SOURCE MATERIAL: Begin
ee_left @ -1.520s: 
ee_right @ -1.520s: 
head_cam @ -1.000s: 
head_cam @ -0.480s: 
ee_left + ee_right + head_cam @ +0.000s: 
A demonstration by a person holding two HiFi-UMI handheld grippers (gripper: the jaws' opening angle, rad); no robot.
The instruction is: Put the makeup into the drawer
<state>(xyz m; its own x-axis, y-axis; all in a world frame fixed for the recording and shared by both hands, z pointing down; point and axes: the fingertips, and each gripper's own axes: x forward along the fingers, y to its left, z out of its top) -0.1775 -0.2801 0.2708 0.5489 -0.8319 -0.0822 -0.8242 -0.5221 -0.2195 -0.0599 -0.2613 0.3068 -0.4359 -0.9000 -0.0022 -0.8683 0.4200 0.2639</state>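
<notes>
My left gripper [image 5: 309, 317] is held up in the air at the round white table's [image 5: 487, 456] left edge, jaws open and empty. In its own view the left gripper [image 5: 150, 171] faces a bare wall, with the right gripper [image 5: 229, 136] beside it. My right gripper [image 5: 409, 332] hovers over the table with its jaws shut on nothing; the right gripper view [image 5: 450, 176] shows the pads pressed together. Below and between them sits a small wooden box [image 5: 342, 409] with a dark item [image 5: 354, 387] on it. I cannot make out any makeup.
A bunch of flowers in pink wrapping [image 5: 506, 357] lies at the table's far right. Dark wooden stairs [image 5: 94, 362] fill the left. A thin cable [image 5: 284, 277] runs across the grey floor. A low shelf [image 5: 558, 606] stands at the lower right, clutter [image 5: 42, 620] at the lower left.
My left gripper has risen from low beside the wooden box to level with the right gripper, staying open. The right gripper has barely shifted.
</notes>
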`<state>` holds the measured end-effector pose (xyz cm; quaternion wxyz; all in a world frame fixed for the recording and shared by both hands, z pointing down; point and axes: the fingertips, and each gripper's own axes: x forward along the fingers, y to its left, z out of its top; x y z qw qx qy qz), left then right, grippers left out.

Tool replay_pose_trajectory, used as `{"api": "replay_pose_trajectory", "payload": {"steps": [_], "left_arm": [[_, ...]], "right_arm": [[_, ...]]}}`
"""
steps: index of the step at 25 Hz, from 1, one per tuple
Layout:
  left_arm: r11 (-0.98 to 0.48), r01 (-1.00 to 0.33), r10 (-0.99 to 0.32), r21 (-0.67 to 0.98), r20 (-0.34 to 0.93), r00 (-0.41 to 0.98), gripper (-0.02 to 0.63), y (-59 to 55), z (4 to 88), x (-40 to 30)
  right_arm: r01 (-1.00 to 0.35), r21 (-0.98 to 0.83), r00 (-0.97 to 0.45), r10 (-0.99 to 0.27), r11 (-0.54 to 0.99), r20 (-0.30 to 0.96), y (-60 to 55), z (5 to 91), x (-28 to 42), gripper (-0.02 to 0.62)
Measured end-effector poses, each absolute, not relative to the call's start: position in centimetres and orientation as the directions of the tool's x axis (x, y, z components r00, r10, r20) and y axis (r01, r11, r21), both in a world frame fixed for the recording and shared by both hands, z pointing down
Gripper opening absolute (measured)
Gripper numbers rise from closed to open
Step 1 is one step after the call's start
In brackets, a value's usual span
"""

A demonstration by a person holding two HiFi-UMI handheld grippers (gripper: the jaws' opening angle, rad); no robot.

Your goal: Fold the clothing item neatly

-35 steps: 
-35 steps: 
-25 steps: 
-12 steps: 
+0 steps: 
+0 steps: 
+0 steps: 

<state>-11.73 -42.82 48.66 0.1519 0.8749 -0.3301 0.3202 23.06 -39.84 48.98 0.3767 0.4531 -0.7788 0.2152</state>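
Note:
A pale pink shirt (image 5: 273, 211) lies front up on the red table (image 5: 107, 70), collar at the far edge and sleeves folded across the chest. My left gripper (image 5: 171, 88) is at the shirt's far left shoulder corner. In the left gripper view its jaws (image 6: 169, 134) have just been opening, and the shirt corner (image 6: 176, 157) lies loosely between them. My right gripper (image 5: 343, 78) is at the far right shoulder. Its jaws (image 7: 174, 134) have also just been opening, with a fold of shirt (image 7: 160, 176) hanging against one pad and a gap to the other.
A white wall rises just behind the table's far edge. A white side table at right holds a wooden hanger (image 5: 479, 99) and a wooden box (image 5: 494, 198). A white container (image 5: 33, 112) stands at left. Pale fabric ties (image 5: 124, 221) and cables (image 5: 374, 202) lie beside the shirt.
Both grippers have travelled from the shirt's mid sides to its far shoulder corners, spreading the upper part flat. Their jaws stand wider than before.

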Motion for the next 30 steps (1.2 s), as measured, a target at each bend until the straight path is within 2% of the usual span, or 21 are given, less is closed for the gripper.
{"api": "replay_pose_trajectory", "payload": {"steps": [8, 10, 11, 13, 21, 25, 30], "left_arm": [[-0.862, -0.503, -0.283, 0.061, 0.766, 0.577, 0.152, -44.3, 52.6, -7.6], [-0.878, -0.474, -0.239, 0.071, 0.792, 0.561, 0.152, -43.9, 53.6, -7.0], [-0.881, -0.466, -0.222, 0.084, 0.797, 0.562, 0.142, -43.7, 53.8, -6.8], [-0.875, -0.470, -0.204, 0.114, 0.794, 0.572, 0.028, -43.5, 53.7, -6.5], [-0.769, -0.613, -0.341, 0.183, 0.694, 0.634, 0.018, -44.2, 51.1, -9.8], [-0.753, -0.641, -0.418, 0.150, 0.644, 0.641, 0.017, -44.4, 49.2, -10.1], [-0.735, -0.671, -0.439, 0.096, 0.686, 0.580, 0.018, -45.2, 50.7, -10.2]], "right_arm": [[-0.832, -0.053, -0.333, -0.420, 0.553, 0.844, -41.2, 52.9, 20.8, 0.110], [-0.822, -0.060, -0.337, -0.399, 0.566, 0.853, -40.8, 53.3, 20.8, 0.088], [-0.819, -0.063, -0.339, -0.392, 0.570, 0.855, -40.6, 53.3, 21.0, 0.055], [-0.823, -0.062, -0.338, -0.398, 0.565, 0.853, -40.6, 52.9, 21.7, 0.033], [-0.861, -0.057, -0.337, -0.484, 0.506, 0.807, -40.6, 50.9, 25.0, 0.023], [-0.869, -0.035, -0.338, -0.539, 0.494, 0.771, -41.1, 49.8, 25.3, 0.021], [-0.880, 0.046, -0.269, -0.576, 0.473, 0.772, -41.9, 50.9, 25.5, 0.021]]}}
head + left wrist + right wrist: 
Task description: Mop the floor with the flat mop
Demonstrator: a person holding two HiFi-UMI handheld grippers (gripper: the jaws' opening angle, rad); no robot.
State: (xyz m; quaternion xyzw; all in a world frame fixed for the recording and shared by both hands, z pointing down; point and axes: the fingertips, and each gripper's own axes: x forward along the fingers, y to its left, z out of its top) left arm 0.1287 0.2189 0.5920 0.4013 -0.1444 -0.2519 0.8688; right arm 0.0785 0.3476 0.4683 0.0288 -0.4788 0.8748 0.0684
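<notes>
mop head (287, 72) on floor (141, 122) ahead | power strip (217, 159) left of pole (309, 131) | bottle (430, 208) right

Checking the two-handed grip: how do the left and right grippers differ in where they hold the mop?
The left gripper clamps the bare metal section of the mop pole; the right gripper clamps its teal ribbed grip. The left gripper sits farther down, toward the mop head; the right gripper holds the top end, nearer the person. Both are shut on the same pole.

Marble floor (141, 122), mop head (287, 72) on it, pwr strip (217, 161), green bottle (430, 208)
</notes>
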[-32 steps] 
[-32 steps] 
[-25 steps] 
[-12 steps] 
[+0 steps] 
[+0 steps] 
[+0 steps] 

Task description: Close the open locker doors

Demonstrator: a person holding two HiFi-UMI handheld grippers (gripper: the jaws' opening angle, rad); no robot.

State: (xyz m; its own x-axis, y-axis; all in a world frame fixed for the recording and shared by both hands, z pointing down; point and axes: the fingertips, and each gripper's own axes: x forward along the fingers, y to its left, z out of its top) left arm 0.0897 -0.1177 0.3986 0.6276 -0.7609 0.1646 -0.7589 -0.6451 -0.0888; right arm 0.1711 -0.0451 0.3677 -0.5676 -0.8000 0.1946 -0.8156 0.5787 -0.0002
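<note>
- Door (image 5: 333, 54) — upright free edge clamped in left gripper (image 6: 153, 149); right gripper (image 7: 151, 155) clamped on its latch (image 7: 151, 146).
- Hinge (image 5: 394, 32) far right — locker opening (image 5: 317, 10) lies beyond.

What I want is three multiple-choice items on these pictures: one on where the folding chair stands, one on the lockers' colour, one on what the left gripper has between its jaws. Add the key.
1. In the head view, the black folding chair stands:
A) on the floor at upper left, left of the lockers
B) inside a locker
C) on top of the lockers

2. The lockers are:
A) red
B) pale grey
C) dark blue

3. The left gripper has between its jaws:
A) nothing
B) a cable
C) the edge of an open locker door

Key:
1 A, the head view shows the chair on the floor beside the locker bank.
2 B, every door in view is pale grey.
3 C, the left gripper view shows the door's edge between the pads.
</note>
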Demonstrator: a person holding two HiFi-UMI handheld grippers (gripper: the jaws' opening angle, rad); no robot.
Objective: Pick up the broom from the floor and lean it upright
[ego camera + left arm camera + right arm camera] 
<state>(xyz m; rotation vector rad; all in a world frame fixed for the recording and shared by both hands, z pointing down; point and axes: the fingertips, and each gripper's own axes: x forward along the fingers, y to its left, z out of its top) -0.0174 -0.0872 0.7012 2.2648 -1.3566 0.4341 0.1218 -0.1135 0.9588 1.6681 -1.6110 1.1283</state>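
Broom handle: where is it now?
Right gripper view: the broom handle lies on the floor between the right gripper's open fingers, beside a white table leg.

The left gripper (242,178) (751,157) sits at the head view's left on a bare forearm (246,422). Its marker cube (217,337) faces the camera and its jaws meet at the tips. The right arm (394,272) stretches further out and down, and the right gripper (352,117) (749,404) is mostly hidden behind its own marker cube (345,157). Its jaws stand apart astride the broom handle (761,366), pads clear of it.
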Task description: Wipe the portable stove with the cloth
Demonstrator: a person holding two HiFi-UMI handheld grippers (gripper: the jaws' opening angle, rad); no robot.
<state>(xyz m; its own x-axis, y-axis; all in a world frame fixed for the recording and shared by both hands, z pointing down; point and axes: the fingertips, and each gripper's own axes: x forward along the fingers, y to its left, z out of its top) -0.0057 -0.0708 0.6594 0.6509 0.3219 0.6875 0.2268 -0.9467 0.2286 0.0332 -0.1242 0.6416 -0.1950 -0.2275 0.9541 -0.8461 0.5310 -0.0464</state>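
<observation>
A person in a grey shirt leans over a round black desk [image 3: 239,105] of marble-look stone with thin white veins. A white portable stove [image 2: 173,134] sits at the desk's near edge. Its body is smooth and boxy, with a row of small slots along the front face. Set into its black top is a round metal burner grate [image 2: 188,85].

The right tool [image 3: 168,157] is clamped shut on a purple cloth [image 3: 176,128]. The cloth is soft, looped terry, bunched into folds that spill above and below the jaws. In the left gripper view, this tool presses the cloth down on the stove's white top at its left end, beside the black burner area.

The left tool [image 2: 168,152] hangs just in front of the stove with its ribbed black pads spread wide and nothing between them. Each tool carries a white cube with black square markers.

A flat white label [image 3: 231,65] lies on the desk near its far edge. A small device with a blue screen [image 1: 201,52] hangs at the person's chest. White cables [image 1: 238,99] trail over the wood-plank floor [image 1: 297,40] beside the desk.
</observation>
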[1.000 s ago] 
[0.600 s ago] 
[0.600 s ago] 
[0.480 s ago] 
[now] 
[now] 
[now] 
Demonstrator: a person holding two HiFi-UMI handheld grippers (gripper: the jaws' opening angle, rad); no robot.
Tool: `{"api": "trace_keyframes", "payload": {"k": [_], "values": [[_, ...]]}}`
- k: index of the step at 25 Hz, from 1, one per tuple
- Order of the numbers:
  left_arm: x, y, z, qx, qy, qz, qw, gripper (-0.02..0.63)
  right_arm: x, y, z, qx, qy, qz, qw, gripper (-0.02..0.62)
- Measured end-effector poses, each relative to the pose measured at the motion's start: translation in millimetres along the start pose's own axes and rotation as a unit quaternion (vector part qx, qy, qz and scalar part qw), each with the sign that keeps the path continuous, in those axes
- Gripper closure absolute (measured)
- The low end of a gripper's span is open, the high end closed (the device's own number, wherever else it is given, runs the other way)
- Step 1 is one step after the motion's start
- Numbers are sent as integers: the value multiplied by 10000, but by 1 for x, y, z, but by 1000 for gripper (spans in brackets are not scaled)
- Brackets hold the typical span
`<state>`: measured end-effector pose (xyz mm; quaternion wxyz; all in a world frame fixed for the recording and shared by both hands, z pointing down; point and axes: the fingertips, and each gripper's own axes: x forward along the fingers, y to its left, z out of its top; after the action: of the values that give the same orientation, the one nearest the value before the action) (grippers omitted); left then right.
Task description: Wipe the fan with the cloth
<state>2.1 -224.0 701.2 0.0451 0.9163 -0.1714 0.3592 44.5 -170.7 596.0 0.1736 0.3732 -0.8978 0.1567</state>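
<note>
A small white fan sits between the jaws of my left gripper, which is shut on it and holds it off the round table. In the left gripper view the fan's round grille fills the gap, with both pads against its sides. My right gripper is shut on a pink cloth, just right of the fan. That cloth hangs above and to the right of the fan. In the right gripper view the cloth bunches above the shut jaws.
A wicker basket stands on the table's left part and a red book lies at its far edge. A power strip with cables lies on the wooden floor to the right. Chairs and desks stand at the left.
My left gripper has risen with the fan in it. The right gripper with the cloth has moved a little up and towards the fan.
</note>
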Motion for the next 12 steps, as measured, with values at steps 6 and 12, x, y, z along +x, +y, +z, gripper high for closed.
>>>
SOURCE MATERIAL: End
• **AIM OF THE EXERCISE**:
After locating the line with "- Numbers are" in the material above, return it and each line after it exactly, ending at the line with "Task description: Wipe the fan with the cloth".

• **WRITTEN RESPONSE**:
- Numbers are sent as integers: the value multiplied by 10000, but by 1 for x, y, z, but by 1000 for gripper (spans in brackets are not scaled)
- Brackets hold the typical span
`<state>`: measured end-effector pose (xyz mm; quaternion wxyz; all in a world frame fixed for the recording and shared by both hands, z pointing down; point and axes: the fingertips, and each gripper's own axes: x forward along the fingers, y to its left, z out of its top; after the action: of the values that give the same orientation, the one nearest the value before the action) (grippers omitted); left then right.
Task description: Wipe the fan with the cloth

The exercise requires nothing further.